Right now the little boy was holding himself back, as if he were afraid that if he really caught Mary, the game would be over. Mary stepped into the rope net that webbed the skeletal pirate ship and began to climb, giggling as she crept higher and higher.
Gemma held her breath, but her foster daughter didn’t stop or even falter until she had reached the top. It was a new milestone in Mary’s development. This was not the child who had clung so pathetically to Gemma and Farrell. This was a child growing confident, a child who was growing in all the important ways.
A child who might one day be Gemma’s very own.
Gemma dropped to the picnic bench and watched Mary begin her descent. She suspected a new game would ensue now. Mary would climb up and down until she tired of this new achievement, and Shawn would find some way to work this strange behavior into his own game. In years to come, would Shawn continue to adapt for this girl cousin? In ten years, or fifteen, would they still be friends, or would the rivalries and passions of adolescence separate them until they were adults again?

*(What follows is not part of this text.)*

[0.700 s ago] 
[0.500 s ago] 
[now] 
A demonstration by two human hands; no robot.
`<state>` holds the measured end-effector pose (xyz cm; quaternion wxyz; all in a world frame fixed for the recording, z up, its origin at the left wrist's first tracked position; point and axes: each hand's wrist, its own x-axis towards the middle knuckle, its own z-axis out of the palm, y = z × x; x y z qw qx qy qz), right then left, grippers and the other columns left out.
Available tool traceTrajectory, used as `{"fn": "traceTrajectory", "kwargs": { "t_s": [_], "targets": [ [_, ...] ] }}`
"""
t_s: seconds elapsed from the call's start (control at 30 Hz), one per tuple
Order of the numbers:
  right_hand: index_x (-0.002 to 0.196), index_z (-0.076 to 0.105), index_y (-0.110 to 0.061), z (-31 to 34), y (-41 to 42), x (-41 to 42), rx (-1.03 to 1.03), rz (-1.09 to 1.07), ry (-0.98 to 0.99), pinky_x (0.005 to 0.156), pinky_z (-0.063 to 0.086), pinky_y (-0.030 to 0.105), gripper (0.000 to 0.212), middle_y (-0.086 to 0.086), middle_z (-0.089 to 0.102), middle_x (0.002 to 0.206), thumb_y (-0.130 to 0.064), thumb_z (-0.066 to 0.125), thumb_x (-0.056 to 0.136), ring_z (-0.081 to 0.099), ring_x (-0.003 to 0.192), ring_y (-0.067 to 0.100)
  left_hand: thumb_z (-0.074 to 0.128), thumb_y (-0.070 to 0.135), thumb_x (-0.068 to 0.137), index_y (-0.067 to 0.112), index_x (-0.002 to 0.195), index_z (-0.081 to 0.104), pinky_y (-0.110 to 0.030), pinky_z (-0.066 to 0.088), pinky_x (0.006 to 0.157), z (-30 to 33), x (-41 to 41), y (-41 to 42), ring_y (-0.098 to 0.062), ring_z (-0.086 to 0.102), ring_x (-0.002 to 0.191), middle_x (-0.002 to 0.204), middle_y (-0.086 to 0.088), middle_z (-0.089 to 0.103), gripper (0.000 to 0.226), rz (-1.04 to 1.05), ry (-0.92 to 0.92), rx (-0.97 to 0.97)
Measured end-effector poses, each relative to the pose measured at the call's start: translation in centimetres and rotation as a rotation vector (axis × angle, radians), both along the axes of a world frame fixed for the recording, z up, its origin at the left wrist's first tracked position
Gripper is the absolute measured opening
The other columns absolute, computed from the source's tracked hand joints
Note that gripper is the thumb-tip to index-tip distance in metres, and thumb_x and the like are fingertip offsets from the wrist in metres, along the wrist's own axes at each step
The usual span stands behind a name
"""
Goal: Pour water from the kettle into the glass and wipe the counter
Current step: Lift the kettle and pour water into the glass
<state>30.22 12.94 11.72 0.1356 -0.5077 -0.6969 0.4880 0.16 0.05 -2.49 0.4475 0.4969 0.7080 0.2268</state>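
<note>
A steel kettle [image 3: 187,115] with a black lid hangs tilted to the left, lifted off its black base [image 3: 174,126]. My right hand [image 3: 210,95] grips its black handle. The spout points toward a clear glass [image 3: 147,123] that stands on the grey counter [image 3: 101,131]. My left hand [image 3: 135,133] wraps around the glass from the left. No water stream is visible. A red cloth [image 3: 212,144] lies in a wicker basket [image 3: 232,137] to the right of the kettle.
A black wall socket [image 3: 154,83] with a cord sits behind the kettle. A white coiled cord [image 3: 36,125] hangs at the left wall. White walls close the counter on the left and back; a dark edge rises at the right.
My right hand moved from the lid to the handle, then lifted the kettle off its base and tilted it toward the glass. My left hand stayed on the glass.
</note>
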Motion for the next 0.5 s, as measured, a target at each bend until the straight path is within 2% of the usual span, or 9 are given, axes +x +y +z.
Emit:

Whatever happened, it seemed that Gemma would be there to watch Mary grow, to suffer the pangs and joys of growing up with her. Thanks to Farrell Riley.

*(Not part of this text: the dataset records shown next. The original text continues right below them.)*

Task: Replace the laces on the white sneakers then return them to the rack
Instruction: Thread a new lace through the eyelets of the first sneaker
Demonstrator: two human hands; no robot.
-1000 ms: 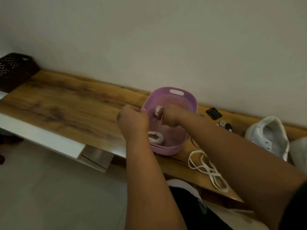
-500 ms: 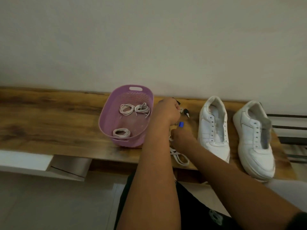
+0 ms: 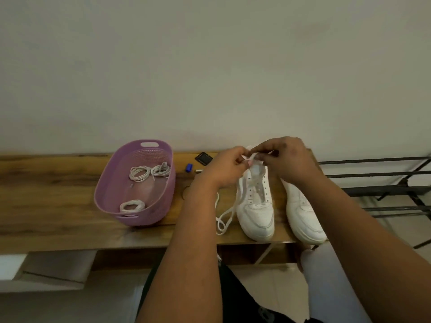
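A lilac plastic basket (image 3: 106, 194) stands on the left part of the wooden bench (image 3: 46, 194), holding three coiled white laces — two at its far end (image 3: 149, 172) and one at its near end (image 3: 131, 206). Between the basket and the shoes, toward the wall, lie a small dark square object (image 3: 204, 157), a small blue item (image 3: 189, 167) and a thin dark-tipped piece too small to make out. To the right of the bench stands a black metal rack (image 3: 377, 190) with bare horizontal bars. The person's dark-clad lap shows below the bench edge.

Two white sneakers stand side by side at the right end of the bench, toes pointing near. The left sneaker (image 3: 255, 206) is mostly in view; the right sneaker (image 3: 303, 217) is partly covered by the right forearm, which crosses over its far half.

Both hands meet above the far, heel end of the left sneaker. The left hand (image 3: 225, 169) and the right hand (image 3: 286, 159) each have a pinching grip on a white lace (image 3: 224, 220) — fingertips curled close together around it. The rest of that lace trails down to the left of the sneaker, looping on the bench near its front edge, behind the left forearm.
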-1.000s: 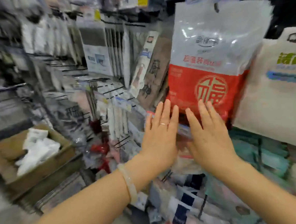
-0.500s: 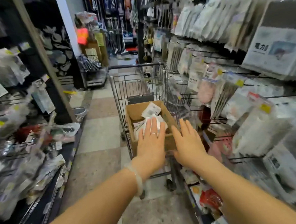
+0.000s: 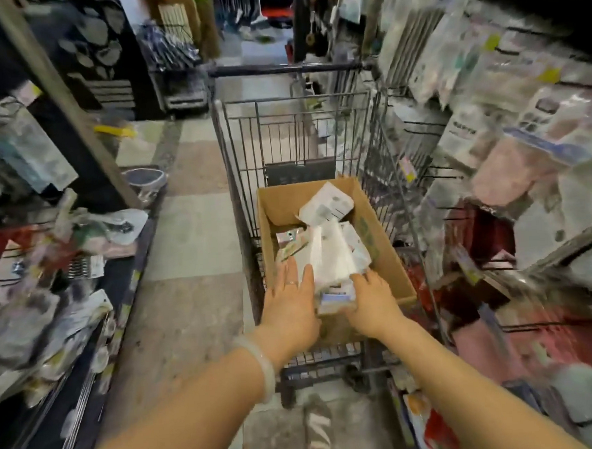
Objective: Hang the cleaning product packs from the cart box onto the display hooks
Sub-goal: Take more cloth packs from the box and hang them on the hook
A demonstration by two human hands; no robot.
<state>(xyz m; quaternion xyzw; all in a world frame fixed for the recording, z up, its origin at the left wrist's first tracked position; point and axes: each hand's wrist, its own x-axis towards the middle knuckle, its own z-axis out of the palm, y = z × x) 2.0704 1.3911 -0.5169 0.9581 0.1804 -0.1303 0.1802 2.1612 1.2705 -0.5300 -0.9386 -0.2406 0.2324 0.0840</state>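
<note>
We are reaching both hands into the cardboard box [image 3: 381,250] sitting in the wire cart [image 3: 237,179], our left hand [image 3: 290,312] lying flat with its fingers straight and slightly spread, just left of the white packs [image 3: 330,253]. Our right hand [image 3: 374,301] is curling its fingers over the near end of the pile, though the fingertips are hidden under the packs, so we cannot tell how they are gripping
</note>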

The grass was warm against her bare feet, and she wiggled her toes, taking her eyes off the children for a moment. Toes were as good for contemplation as belly buttons, and there were more of them. But more didn’t change a thing. She could contemplate all day and well into the night, and nothing was going to change. She could not bear children. One man had already left her because of her infertility, and she could not ask another to give up having a family of his own.
Last night she hadn’t gotten any sleep after Farrell left. She had tried to convince herself she was wrong, that her inability to bear children wasn’t a good enough reason to destroy her future happiness. But as many times as she had gone over it, she hadn’t changed her mind. When Jimmy had left her, she had sworn she would never be that vulnerable again. She would rather be lonely than pitied or resented.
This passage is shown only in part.